--- The data ---

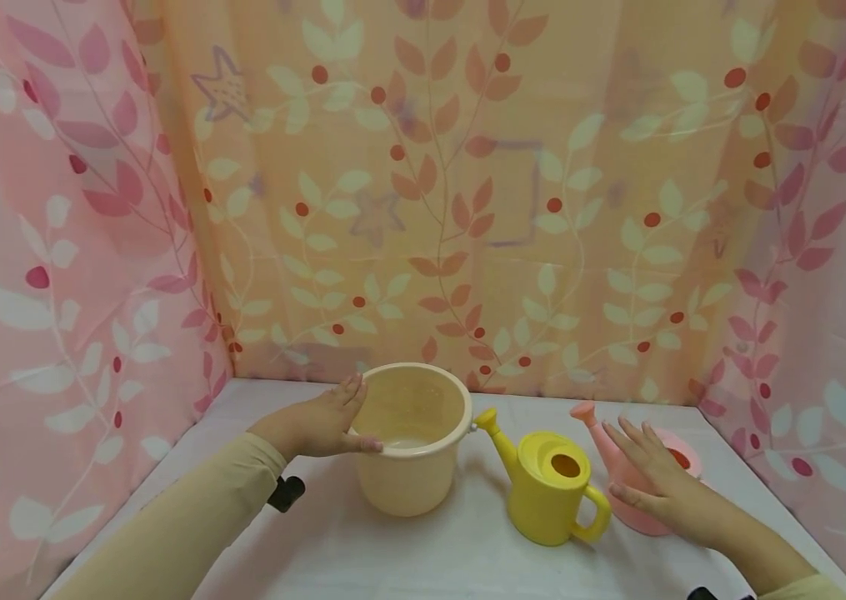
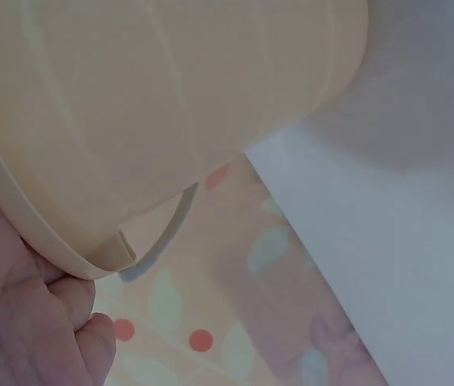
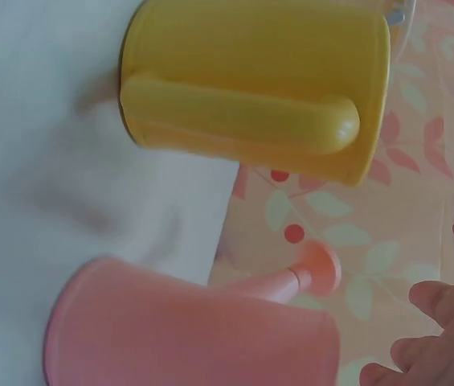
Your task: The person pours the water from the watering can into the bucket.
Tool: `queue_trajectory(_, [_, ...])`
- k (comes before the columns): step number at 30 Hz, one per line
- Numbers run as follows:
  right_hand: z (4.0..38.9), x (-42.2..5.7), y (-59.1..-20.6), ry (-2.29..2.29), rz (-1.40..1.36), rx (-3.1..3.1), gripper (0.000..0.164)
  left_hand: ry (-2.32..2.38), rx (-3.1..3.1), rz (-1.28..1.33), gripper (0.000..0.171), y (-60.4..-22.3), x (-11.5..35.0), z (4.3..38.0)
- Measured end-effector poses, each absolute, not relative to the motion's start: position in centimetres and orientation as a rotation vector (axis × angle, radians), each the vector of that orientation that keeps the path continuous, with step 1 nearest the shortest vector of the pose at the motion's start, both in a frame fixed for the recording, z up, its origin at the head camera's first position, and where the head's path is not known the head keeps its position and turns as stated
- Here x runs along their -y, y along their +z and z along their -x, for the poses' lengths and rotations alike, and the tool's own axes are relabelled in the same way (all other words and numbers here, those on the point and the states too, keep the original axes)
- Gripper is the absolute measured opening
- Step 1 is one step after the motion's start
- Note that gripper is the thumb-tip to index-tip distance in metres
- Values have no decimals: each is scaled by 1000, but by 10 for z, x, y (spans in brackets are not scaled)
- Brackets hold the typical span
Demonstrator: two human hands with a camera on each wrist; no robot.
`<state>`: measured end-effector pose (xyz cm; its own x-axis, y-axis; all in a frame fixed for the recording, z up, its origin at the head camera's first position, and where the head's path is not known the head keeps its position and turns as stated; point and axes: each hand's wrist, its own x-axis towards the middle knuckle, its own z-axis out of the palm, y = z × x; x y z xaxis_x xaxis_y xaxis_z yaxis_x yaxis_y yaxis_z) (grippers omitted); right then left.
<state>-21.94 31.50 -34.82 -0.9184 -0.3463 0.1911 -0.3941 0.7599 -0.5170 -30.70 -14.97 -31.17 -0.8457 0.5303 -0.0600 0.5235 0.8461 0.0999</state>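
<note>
Floral curtains (image 1: 438, 192) in orange and pink wall in the white table (image 1: 362, 554) beyond both hands and out past either arm. At the left hand (image 1: 317, 423), the cream bucket (image 1: 407, 487) stands upright just to its right; the fingers are fairly straight and the thumb lies along the near rim, so the hand rests against the bucket's edge instead of wrapping it. From the left wrist, the bucket's handle (image 2: 162, 241) shows beyond that hand's fingertips. The right hand (image 1: 666, 486) is spread, fingers apart, over the near side of the pink watering can (image 3: 186, 334); in the right wrist view its fingertips stand apart from the can, though whether the palm touches cannot be told. To the left of the right hand is the yellow watering can (image 1: 543, 500), upright, its spout reaching toward the left hand and ending just beside the bucket's rim. White tabletop runs between the two cans, on the near side of the bucket, and leftward under the left forearm. Past the fingertips of both hands, the table's back edge runs close behind the bucket.
</note>
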Motion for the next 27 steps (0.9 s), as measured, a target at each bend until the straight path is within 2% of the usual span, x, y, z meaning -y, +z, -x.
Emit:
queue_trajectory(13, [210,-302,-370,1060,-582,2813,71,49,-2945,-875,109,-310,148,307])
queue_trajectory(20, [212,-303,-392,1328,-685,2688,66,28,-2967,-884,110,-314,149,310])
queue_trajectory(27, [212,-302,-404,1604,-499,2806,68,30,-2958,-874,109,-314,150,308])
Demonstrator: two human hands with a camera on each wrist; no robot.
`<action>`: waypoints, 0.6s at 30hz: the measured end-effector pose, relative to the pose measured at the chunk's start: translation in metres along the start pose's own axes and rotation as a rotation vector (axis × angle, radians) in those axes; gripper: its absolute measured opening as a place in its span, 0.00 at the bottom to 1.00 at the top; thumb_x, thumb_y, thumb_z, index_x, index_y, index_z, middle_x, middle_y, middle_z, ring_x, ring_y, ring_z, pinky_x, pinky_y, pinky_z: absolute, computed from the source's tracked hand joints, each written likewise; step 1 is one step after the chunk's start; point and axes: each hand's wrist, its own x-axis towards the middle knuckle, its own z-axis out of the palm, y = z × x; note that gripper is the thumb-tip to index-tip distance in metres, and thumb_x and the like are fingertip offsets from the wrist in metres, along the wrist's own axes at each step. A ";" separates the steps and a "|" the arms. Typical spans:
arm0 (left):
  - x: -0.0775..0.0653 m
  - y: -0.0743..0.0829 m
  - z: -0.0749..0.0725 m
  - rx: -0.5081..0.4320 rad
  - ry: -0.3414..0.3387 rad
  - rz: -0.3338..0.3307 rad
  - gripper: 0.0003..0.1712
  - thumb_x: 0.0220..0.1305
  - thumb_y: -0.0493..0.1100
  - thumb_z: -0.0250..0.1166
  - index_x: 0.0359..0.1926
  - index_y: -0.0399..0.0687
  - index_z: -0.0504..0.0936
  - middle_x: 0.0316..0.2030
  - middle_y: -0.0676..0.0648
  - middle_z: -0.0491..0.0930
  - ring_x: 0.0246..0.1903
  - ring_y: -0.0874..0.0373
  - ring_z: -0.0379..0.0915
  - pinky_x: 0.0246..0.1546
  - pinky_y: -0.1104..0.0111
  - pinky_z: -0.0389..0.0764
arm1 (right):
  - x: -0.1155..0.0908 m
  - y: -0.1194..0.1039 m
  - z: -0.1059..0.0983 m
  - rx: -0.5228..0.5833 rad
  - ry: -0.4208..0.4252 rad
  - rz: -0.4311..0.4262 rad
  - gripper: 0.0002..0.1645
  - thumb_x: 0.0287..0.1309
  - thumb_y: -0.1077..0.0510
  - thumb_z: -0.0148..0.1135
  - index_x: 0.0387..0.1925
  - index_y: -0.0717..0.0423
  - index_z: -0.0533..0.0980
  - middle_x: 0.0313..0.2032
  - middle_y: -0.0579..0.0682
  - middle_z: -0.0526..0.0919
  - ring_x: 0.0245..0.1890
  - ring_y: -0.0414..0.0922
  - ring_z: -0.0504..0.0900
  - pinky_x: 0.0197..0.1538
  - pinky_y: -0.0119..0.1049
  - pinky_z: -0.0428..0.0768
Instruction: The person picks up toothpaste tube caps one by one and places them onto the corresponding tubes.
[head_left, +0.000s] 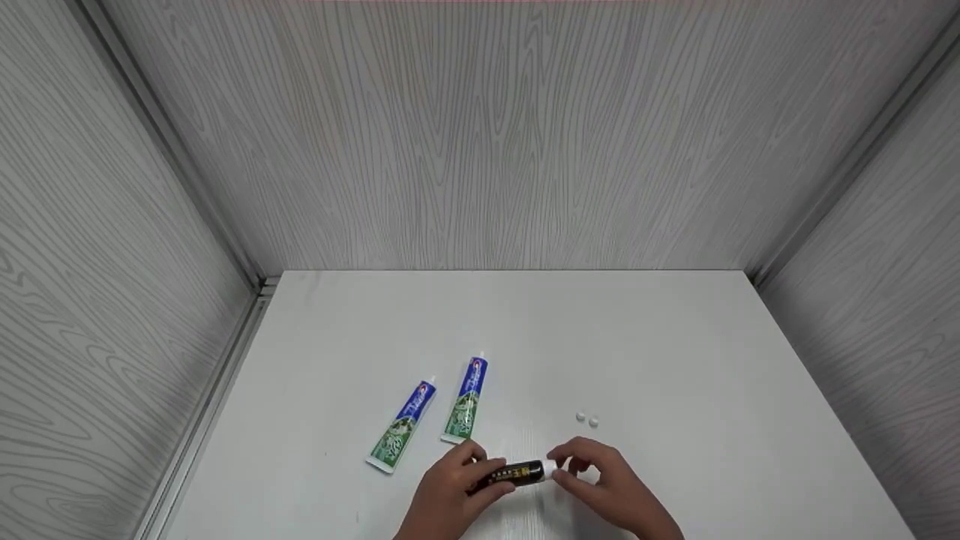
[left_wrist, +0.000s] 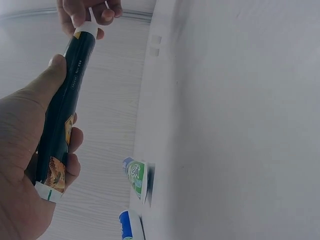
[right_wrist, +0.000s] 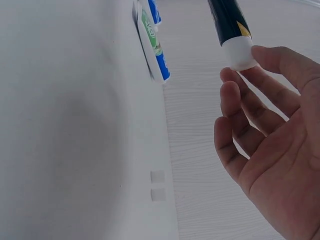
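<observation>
My left hand grips a dark toothpaste tube with gold print, its fingers and thumb wrapped round the body. The tube's white cap points toward my right hand, whose thumb and fingertips pinch it. In the left wrist view the tube runs along the palm, its flat white end near the heel of the hand. The cap sits on the tube's end; whether it is loose cannot be told.
Two blue-and-green toothpaste tubes, one farther left and one nearer the middle, lie uncapped on the white table. Two small white caps stand right of them. Wood-grain panels enclose the table at the back and sides.
</observation>
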 end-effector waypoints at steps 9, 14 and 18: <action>0.000 0.002 -0.001 -0.031 -0.031 -0.015 0.24 0.69 0.63 0.68 0.54 0.55 0.92 0.38 0.60 0.74 0.35 0.71 0.67 0.37 0.75 0.77 | 0.001 0.003 -0.002 0.012 -0.041 0.096 0.10 0.76 0.45 0.63 0.50 0.40 0.86 0.42 0.39 0.89 0.38 0.35 0.81 0.46 0.34 0.79; 0.001 0.004 -0.003 -0.031 -0.036 -0.030 0.23 0.68 0.64 0.69 0.54 0.57 0.92 0.38 0.61 0.73 0.35 0.72 0.68 0.38 0.75 0.76 | 0.001 0.003 -0.003 0.025 -0.057 0.119 0.11 0.77 0.45 0.61 0.49 0.40 0.86 0.40 0.40 0.89 0.37 0.35 0.80 0.44 0.35 0.78; 0.001 0.005 -0.004 -0.022 -0.028 -0.034 0.23 0.68 0.64 0.69 0.54 0.57 0.92 0.38 0.61 0.73 0.35 0.72 0.68 0.38 0.75 0.77 | 0.002 0.002 -0.003 0.031 -0.055 0.112 0.13 0.79 0.45 0.58 0.46 0.40 0.87 0.41 0.40 0.89 0.36 0.35 0.79 0.43 0.34 0.78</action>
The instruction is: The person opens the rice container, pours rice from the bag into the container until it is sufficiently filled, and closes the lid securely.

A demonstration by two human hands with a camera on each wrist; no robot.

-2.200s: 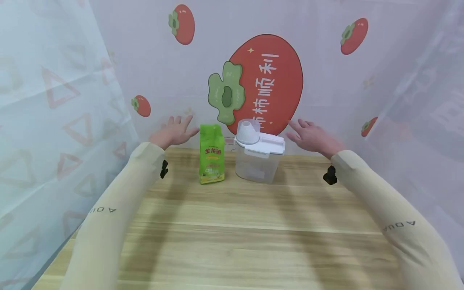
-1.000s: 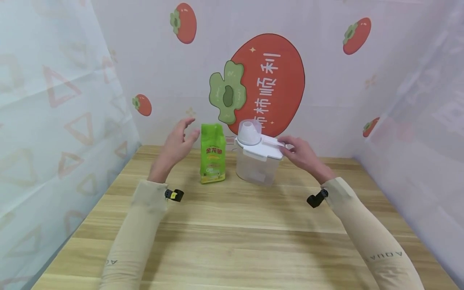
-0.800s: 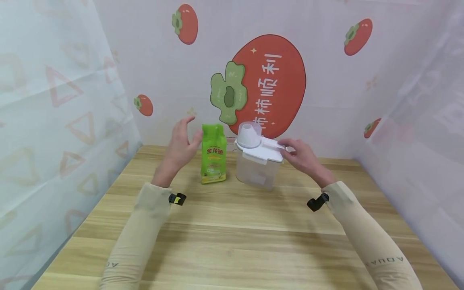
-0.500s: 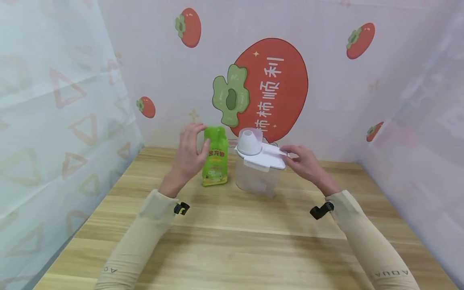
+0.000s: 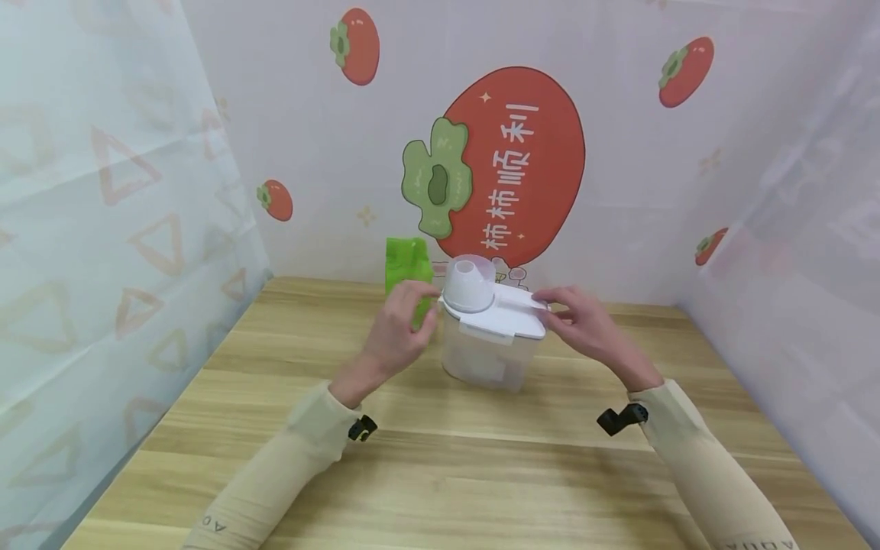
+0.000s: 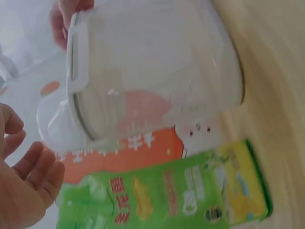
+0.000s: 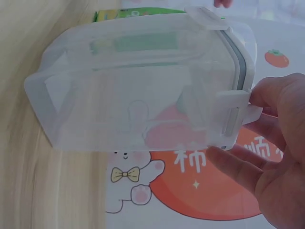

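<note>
A translucent plastic storage container stands upright on the table, with a white lid and a clear cup over its spout at the left. My right hand grips the lid's right end; in the right wrist view, its thumb is at the side latch. At the container's left side is my left hand, fingers bent loosely around air. The left wrist view shows a gap between that hand and the container. Behind my left hand stands a green printed bag, partly hidden in the head view.
The light wooden table reaches toward me in front of the container. A white cloth backdrop with printed persimmons rises close behind the bag and container. More cloth hangs along the left and right sides.
My right hand came in from the right, took hold of the lid, and the container has shifted toward me. My left hand moved right, past the green bag, to the container's left side.
</note>
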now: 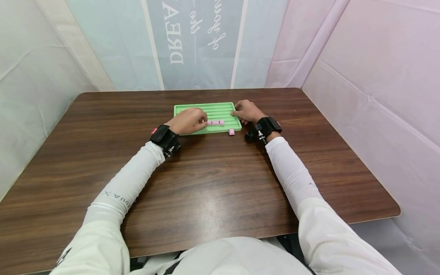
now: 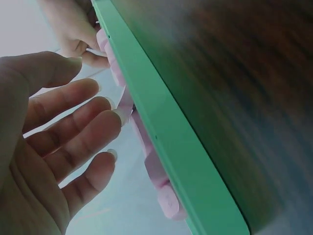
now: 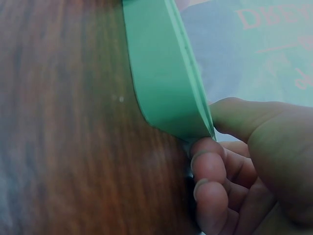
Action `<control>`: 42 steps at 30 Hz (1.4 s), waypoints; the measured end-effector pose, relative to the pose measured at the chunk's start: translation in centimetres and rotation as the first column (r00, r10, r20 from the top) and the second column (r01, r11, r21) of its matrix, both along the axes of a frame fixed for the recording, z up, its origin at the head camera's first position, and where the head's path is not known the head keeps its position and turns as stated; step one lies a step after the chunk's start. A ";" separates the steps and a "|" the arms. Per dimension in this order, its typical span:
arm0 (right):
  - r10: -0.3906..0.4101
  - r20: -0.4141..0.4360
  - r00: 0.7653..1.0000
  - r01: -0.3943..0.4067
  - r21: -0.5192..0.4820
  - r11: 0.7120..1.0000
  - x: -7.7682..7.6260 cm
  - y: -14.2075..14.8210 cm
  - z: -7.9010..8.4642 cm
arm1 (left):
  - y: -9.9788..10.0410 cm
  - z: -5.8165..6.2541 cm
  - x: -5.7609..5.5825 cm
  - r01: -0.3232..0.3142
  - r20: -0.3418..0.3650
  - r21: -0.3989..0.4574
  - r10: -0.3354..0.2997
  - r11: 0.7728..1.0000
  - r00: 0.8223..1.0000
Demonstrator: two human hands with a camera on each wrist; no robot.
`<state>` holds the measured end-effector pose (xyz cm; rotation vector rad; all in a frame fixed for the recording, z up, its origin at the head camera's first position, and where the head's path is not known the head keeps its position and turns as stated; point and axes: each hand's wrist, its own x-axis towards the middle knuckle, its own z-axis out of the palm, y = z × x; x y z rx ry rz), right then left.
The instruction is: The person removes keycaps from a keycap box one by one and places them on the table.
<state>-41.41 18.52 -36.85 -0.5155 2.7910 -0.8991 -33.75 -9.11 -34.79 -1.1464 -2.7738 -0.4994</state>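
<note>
A light green tray (image 1: 220, 110) with long parallel ridges lies on the table. Several small pink blocks (image 1: 216, 122) stand in a row along its front part. My left hand (image 1: 190, 120) is over the tray's left half, its fingers loosely bent and spread from the thumb. In the left wrist view its fingertips (image 2: 116, 116) are right at a tilted pink block (image 2: 125, 102) in the row. At the tray's right end, my right hand (image 1: 249, 112) grips the edge, thumb over the rim and curled fingers (image 3: 210, 166) against the outer side.
One loose pink block (image 1: 231, 132) sits on the brown wooden table (image 1: 206, 183) at the tray's front right corner. Both wrists wear black straps with cameras. A printed curtain (image 1: 206, 46) hangs behind the table, with pale sheets at either side.
</note>
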 end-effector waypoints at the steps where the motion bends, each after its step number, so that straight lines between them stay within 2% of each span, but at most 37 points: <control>1: -0.001 0.001 1.000 0.001 -0.002 1.000 0.0 0.0 0.0 | -0.2 0.1 0.0 -0.005 -0.002 0.004 0.005 1.000 1.000; 7: -0.010 0.011 1.000 0.010 -0.002 1.000 0.1 0.0 0.1 | -1.3 0.4 0.1 -0.030 0.002 0.013 0.030 0.999 1.000; 13: -0.006 -0.011 1.000 0.006 0.004 1.000 0.0 0.0 0.0 | -2.7 0.7 -0.3 -0.098 0.021 0.024 0.097 0.995 0.995; 23: -0.001 -0.016 1.000 0.001 0.002 1.000 0.0 0.0 0.0 | -5.0 1.1 -0.9 -0.195 0.088 -0.031 0.197 0.980 0.976; 32: -0.007 -0.014 1.000 0.007 0.000 1.000 -0.1 0.1 -0.1 | -6.1 1.2 -1.0 -0.197 0.129 -0.054 0.203 0.979 0.971; 42: -0.013 -0.007 1.000 0.012 -0.001 1.000 -0.2 0.0 -0.1 | -6.4 1.0 -1.0 -0.157 0.178 -0.076 0.169 0.985 0.970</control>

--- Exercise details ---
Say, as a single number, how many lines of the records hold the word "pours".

--- Output of the exercise ---
2